The reality is billions of pounds are being wasted each year in administering a tax regime for pensions which is far removed from that envisaged when pensions were “simplified” in 2006.

We need to introduce a completely new and radically simplified tax framework which puts encouraging savings at the top of its agenda rather than being driven by protecting existing pensions savings and associated tax revenues.

The proposals below are my hastily constructed ideas to create an attractive pensions tax regime to encourage all to save for later life. They have not been costed and I have deliberately not allowed the impact on existing pensions savings to influence my thinking.

I am sure there are several flaws but I genuinely believe something along these lines might actually work.

There are two parts to my proposals:  

Later life super saver

Tax relief on contributions as now at the highest marginal rate until accumulated savings exceed a threshold – I suggest £250,000 but this needs validating. The maximum annual contribution should be £25,000 regardless of earnings. These limits apply to all “later life savings” – where the savings are “invested” via a defined benefit scheme they will need to be simply converted into a DC equivalent.

On “vesting” as now up to 25 per cent of the fund can be taken in cash tax free with the option to convert the remaining fund either into an annuity or use a new simple drawdown with an annual maximum income limit based solely on age. Andy Bell’s simple model of 5 per cent for those in the 50s, 6 per cent in 60s etc. would be a good starting point.

There would be a single flat tax rate on death at any time at the same rate as the basic rate of income tax.

There would be early life cash access of up to 25 per cent of the fund. Underlying investments would be limited to a simplified “permitted list” – broadly investment funds and quoted shares.

Later life extra saver

This would only be eligible to savers once they have accumulated a super saver fund of £250,000. Tax relief would be granted at basic rate on all contributions until the extra saver fund reached £1.5m. The maximum annual input would be £50,000 regardless of earnings. The limits would apply to all “later life” savings including via DB schemes as with “super saver” above.

On vesting cash of up to 15 per cent of the “extra saver” fund could be taken tax free with the option to convert the remaining fund into an annuity or to use “flexible drawdown” – with no restrictions on the timing or amounts of drawings. 

All income payments from the later life saver would be taxed at the basic rate of income tax. The tax rate on death would be as for the super saver. Similarly there would be early life cash access of up to 15 per cent of the fund.

The investment range allowed would be wider – the full extent to be defined but to include commercial property, gold bullion, “approved” private company shares etc.

Clearly with the introduction of a new tax regime there is the danger of creating yet another layer of “protected” benefits/funds in the way that protection regimes have mushroomed since the last attempt at pensions simplification in 2006.

It is imperative that is avoided if administration savings are to be optimised. That would involve the Treasury taking some bold moves – perhaps simply ringfencing all existing entitlements.

I believe a new tax framework along these lines might just appeal to younger savers.
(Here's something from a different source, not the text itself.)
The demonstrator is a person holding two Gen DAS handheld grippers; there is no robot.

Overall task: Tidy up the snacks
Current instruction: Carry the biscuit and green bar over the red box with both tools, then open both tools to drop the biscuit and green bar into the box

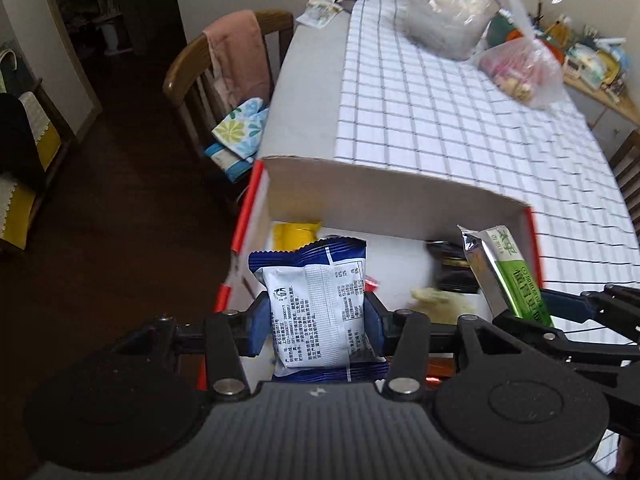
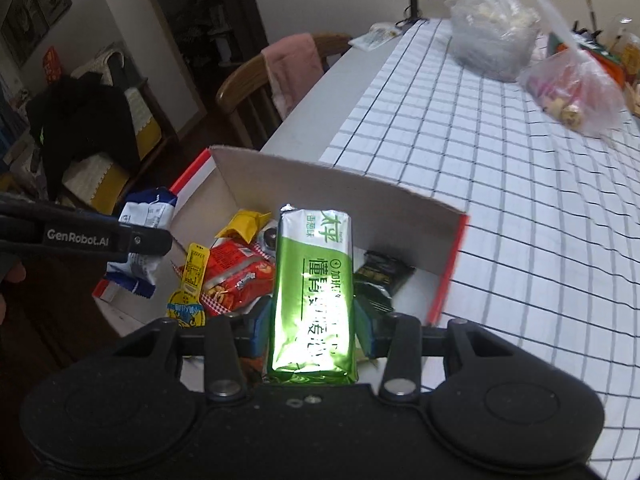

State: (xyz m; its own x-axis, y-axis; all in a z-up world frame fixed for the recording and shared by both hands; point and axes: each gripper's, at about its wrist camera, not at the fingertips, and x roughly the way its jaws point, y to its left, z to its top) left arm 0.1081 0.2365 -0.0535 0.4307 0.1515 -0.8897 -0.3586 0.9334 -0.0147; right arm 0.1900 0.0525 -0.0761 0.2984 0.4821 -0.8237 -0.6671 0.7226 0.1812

Crucially it provides access to part of the accumulated savings at any age, it radically simplifies the drawdown regime, it has a uniform and simple tax charge on death and it still retains the basic tax relief incentivisation on contributions.

Above all if implemented with simplification as the main driver then significant cost savings should be realised which will be a further benefit.  As someone once said – “the only limits are those of vision.”